Work instruction — Search the data for the word "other". Reproduce every line where it is found.

*** Begin section ***

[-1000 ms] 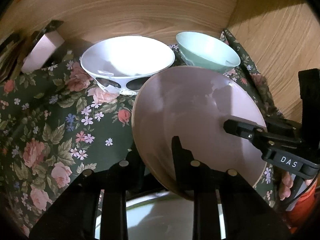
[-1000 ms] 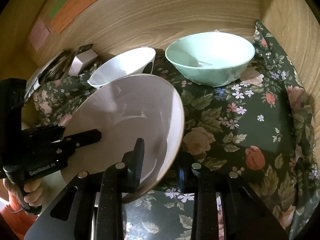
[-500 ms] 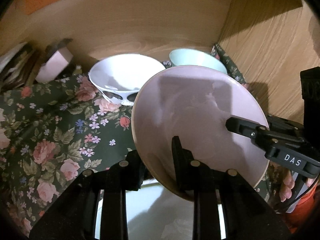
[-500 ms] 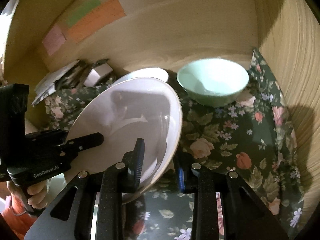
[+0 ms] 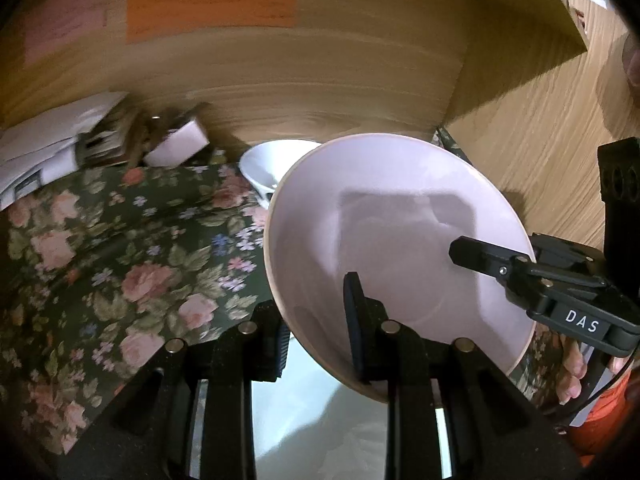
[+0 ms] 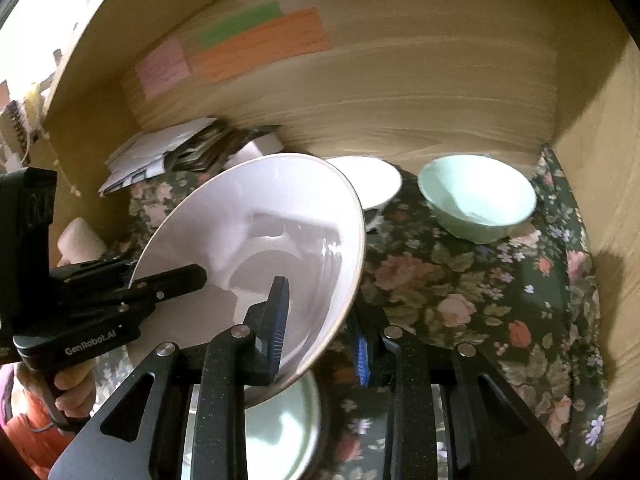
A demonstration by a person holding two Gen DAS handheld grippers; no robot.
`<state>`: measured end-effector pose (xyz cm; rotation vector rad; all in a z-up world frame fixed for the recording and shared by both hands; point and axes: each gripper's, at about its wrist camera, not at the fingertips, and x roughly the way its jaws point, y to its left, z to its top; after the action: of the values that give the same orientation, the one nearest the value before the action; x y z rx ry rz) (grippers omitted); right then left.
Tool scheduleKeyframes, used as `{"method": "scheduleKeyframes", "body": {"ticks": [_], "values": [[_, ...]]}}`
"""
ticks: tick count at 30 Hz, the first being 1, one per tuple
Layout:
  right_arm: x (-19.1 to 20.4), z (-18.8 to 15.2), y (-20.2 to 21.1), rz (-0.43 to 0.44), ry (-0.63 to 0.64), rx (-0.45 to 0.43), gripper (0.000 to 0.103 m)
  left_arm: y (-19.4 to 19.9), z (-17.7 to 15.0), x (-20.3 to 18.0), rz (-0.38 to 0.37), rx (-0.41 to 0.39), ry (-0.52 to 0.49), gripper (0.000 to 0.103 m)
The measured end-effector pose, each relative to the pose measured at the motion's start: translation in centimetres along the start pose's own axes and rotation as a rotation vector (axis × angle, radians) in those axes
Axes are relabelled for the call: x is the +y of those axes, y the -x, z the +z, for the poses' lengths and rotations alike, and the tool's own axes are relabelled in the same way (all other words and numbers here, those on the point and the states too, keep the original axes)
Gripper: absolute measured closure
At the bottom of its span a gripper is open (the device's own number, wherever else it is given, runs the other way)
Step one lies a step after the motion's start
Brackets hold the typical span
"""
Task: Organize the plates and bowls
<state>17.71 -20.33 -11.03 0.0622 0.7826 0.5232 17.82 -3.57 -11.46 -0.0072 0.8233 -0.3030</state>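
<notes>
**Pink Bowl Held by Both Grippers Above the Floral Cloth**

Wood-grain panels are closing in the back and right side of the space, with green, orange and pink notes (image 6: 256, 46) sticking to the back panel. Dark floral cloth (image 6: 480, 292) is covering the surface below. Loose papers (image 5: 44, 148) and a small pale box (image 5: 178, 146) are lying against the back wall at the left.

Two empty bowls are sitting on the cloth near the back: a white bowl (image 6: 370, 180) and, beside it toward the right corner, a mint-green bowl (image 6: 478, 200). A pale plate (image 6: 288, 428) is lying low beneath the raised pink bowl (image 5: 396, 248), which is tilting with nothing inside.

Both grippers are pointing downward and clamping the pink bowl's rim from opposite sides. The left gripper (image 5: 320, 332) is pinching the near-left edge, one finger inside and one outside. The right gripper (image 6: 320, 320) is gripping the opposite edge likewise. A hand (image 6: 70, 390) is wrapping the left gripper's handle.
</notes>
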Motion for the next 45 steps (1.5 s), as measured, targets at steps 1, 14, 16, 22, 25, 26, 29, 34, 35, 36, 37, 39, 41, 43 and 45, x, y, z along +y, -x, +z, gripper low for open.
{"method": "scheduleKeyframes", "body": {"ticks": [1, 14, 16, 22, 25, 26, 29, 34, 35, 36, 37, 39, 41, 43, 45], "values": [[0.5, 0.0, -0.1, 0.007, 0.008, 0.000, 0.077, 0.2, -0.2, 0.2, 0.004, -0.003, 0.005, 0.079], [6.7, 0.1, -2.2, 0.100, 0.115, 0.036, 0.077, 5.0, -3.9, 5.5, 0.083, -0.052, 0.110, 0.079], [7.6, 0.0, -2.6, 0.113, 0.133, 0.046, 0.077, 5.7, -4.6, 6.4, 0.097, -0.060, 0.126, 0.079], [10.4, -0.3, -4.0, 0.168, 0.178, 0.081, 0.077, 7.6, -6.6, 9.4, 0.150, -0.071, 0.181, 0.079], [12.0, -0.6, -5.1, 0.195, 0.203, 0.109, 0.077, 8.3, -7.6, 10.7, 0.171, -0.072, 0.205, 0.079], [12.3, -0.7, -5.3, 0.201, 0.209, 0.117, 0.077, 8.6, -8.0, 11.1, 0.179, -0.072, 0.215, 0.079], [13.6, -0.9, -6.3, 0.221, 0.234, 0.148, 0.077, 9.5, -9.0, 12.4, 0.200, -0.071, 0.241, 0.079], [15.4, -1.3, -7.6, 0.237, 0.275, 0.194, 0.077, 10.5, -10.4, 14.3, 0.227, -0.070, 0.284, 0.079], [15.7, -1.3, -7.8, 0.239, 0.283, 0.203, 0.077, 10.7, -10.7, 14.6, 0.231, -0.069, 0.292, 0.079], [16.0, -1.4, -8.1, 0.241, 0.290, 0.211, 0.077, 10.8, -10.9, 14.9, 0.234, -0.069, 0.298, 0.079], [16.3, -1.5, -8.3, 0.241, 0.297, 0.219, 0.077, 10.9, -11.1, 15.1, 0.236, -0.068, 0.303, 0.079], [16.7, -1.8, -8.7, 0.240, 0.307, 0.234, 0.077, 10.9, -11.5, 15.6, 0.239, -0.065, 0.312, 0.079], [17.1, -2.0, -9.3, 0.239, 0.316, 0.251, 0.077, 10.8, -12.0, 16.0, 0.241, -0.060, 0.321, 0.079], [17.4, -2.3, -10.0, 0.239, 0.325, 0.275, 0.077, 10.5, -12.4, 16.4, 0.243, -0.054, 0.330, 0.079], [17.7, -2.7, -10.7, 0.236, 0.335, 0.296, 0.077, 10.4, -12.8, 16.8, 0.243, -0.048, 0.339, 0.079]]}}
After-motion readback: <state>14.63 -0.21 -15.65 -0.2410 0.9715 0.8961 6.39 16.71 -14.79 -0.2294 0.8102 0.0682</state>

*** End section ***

Task output —
Axes are relabelled for the call: x is the +y of those axes, y the -x, z the +z, for the poses' lengths and rotations alike, and the tool's own axes are relabelled in the same way (all other words and numbers here, those on the point and the states too, keep the original axes)
At the bottom of its span a gripper is open (the device's own number, wherever else it is given, runs the other way)

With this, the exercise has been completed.